2.1 Outline current legislation and regulatory body standards which are relevant to the prevention and control of infection

Within the HASAWA (Health and Safety at Work Act) there are regulations that have a relevance to the prevention and control of infection. These include: Control of Substances Hazardous to Health Regulations 2002 (COSHH) Reporting of Injuries, Diseases and Dangerous Occurrence Regulations 1995 (RIDDOR)

2.2 Describe local and organisational policies relevant to the prevention and control of infection

Every health and care setting should have a clear policies and procedures for prevention and control of infection. The policies will be tailored to meet the requirements of each care setting and may include some of the following information: Roles and responsibilities of key members of staff in the organisation Personal hygiene requirements and best hand hygiene

How to apply standard precautions
Safe handling and disposal of sharps, clinical waste and personal protective equipment
How to report and record accidents and incidents
Your work place policy should be reflecting what standards should be expected for the area where you are required to work. It is important for you to be familiar with the information in your organisation infection, prevention and control policy. It is your responsibility to read and follow your organisation policy.

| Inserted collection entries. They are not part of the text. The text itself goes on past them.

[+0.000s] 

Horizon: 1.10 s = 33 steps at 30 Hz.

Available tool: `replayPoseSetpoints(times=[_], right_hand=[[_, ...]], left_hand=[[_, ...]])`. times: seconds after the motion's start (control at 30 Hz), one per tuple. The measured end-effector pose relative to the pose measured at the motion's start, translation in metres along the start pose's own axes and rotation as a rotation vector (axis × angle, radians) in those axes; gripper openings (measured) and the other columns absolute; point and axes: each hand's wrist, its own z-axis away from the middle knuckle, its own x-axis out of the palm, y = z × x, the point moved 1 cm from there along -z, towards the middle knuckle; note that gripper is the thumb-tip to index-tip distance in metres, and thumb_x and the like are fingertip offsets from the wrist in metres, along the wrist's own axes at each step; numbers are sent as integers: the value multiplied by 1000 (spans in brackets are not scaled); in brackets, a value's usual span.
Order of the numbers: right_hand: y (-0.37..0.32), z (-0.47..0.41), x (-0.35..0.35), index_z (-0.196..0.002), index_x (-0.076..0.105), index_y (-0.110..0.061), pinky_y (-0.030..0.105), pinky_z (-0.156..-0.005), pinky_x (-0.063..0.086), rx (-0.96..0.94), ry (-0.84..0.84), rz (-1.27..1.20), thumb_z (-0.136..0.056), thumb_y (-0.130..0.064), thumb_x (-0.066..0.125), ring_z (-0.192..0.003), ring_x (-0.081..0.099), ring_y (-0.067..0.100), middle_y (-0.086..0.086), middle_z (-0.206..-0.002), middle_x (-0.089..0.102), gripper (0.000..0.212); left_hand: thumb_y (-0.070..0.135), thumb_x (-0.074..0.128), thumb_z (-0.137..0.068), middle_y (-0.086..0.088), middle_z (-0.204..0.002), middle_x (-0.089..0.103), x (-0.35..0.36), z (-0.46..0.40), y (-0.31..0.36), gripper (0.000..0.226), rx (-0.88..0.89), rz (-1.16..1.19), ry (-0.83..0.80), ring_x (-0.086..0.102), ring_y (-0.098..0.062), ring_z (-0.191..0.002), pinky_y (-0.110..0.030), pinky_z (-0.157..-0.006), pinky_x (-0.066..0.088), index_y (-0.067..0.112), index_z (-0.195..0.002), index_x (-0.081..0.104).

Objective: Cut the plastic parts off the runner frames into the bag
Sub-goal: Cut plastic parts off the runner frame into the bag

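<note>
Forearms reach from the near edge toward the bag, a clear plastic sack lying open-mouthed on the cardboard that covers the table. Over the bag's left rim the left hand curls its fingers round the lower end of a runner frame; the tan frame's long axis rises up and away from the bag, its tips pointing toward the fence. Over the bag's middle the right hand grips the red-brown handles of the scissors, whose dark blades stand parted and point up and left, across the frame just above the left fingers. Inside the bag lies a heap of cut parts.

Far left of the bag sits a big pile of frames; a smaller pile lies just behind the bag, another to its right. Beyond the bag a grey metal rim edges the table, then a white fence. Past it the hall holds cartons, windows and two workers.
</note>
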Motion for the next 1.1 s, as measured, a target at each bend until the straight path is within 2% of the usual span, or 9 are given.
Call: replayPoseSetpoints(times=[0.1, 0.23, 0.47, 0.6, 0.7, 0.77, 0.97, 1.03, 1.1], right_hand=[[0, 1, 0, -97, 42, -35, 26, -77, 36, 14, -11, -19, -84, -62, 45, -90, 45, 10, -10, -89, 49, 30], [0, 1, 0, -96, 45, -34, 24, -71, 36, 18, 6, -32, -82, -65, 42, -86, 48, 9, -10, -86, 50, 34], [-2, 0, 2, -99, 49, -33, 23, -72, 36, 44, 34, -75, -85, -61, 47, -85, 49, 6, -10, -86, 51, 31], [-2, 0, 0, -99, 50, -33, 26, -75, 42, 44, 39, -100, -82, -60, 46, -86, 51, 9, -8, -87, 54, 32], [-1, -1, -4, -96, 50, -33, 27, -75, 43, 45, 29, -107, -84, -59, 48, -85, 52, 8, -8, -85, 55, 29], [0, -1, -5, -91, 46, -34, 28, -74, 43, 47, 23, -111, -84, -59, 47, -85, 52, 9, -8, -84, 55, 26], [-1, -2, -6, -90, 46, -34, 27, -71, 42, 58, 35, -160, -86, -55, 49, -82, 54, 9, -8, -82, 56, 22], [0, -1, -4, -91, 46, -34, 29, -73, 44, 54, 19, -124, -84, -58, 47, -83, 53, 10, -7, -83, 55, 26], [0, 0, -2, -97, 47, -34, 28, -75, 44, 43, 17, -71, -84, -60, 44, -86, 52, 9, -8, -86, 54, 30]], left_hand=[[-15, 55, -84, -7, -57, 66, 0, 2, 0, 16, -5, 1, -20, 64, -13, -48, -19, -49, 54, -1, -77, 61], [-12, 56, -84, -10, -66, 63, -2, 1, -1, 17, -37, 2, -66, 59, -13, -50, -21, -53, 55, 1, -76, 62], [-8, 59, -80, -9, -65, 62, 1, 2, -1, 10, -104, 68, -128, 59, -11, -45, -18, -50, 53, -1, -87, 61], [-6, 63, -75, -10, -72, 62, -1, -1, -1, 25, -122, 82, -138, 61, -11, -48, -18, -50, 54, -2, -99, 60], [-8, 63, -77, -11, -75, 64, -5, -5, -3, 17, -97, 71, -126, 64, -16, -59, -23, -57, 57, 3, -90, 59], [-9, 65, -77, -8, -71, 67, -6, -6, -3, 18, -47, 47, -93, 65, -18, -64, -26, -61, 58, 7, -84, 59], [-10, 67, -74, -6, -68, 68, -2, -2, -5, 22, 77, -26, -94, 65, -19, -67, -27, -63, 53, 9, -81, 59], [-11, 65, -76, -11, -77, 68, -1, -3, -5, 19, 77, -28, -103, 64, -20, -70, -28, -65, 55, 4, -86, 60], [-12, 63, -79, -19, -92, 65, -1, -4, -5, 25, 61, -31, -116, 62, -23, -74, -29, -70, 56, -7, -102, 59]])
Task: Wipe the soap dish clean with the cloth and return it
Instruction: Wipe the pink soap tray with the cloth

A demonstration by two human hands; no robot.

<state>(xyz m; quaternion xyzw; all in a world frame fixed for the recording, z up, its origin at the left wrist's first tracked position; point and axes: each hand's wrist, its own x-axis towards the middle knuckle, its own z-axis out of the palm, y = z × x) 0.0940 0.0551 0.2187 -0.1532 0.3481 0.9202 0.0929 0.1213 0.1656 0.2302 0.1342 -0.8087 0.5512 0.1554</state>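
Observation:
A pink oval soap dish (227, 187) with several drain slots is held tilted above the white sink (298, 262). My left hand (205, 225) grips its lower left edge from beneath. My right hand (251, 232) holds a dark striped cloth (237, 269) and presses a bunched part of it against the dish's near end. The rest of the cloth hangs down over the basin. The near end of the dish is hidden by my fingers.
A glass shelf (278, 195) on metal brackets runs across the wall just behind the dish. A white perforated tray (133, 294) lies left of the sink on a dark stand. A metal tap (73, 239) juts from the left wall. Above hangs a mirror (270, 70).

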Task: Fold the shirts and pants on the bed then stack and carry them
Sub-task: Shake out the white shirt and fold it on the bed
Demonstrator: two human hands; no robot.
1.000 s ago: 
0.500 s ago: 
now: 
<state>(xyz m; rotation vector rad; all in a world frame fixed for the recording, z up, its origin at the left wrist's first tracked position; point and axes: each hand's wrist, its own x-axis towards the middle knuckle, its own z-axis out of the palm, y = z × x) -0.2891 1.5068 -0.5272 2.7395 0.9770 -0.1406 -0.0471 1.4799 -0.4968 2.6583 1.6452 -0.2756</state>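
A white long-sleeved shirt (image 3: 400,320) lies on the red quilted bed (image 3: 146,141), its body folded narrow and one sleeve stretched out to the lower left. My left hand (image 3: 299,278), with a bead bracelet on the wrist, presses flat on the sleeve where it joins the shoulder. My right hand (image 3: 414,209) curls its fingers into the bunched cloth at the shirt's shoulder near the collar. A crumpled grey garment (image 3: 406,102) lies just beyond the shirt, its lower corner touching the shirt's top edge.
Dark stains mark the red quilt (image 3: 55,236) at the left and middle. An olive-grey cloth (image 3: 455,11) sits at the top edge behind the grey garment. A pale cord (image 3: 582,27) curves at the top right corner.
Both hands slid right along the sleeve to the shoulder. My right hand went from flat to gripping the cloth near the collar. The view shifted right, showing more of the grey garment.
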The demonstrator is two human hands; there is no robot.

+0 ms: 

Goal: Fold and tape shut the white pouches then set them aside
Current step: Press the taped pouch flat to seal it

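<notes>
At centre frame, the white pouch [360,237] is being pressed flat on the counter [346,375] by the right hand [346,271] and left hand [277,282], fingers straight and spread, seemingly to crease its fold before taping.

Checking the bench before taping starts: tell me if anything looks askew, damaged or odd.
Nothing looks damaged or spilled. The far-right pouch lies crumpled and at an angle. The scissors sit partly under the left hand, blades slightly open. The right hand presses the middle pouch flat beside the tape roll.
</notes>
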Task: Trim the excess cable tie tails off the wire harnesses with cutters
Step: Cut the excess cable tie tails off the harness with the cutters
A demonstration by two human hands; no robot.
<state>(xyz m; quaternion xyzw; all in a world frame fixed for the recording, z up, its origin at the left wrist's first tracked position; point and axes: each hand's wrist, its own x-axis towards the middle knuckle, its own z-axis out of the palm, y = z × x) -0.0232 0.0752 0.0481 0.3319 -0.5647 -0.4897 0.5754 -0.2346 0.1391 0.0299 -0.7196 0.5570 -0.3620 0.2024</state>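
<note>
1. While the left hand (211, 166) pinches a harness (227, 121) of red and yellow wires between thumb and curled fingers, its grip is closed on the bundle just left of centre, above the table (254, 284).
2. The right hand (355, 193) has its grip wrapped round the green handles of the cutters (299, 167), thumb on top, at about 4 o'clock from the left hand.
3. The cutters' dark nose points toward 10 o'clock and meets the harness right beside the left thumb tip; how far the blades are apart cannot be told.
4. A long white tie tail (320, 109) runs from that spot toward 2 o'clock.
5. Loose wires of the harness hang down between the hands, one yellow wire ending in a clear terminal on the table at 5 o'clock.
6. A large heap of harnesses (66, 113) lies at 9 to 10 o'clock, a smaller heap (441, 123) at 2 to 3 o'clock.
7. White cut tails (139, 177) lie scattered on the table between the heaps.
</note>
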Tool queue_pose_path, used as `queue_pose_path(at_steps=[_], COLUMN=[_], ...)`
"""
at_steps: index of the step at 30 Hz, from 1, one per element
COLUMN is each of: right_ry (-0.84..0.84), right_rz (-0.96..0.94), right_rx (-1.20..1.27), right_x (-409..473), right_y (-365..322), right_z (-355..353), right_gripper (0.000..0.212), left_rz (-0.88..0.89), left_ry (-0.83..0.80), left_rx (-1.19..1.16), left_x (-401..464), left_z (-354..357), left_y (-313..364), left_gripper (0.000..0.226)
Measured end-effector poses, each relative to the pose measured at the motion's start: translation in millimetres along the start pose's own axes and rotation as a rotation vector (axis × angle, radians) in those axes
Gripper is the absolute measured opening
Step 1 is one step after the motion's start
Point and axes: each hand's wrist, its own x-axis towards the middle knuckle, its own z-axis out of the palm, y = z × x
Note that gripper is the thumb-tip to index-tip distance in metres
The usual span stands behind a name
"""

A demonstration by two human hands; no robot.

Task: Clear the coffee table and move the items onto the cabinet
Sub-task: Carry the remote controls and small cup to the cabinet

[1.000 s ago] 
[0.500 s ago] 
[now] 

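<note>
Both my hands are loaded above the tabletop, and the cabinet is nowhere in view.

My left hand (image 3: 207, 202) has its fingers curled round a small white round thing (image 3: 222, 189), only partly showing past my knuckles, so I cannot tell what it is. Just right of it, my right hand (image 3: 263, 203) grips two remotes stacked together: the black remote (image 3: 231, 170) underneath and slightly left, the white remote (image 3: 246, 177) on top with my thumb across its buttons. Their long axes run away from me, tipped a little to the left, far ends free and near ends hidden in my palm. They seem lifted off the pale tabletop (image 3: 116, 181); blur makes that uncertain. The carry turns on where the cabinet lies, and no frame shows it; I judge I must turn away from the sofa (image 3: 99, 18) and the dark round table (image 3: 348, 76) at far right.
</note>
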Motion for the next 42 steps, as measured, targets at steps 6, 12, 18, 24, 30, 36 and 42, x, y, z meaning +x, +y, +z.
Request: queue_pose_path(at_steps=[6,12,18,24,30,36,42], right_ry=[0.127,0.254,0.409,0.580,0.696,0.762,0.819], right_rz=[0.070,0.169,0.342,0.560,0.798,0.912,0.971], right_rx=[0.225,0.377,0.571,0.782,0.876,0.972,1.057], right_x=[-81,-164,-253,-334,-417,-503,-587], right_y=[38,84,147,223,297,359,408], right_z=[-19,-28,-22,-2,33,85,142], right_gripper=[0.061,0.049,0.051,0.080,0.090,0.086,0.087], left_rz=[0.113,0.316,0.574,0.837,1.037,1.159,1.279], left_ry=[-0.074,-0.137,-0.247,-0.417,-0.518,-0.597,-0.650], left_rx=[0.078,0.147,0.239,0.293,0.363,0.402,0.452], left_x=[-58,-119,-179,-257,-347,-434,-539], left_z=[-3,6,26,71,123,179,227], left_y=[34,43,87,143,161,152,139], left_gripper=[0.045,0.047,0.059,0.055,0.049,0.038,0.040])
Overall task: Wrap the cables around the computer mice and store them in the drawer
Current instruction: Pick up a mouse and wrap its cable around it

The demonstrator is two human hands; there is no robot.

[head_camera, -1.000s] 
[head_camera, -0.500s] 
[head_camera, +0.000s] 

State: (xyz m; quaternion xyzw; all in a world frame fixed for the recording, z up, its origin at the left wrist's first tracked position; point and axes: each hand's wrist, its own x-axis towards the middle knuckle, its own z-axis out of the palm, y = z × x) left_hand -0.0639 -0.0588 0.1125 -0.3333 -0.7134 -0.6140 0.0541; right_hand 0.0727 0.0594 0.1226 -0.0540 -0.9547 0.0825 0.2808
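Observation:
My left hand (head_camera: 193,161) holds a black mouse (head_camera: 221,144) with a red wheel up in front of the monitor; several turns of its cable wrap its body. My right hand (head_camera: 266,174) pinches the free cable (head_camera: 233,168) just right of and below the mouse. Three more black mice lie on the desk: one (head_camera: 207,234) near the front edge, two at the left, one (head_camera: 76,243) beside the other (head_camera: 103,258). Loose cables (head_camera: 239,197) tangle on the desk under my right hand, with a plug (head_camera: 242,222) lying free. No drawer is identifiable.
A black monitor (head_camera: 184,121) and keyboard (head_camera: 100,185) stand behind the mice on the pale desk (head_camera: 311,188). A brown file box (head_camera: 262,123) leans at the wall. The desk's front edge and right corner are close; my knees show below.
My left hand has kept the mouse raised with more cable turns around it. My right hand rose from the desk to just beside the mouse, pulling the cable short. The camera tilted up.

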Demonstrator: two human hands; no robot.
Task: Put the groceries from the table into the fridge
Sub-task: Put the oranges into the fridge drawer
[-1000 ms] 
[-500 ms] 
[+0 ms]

3.1 Describe procedures and systems relevant to the prevention and control of Infection

It can help you identify specific procedures and systems if you split the focus of the prevention and control measures into two areas, which are: The environment and equipment

People involved

Care environment and the equipment used within the care environment will differ depending on the setter where you work. The areas and environment you work will have to be kept clean to reduce the risk of infection. The level of cleanliness required will depend on the type of activities being undertaken. There are three levels of cleaning: General cleaning and decontamination


3.2 Explain the potential impact of an outbreak of infection on the individual and the organisation

The outbreak of an infection within a care setting can have serious consequences for both people and the care organisation. People who acquire HCAI’s will require medical treatment to deal with the infection such as antibiotic therapy but antibiotics can have side effects such as allergic reactions, diarrhoea and nausea. Some pathogenic organisms have become resistant to antibiotics causing the so-called superbug MRSA which needs stronger antibiotics to fight it. The effect of infections are not only physical, they can also have a mental impact because people who acquire infections often think they are ‘dirty’ which can lower their self-esteem. Some infections may require the patient to be isolated may require the patient to be isolated from others to help prevent and control the spread of infection. A person who has to be isolated from others may feel depressed because of the lack of social interaction. It is important that care workers perform regular checks on isolated people to help reduce the risk of becoming depressed.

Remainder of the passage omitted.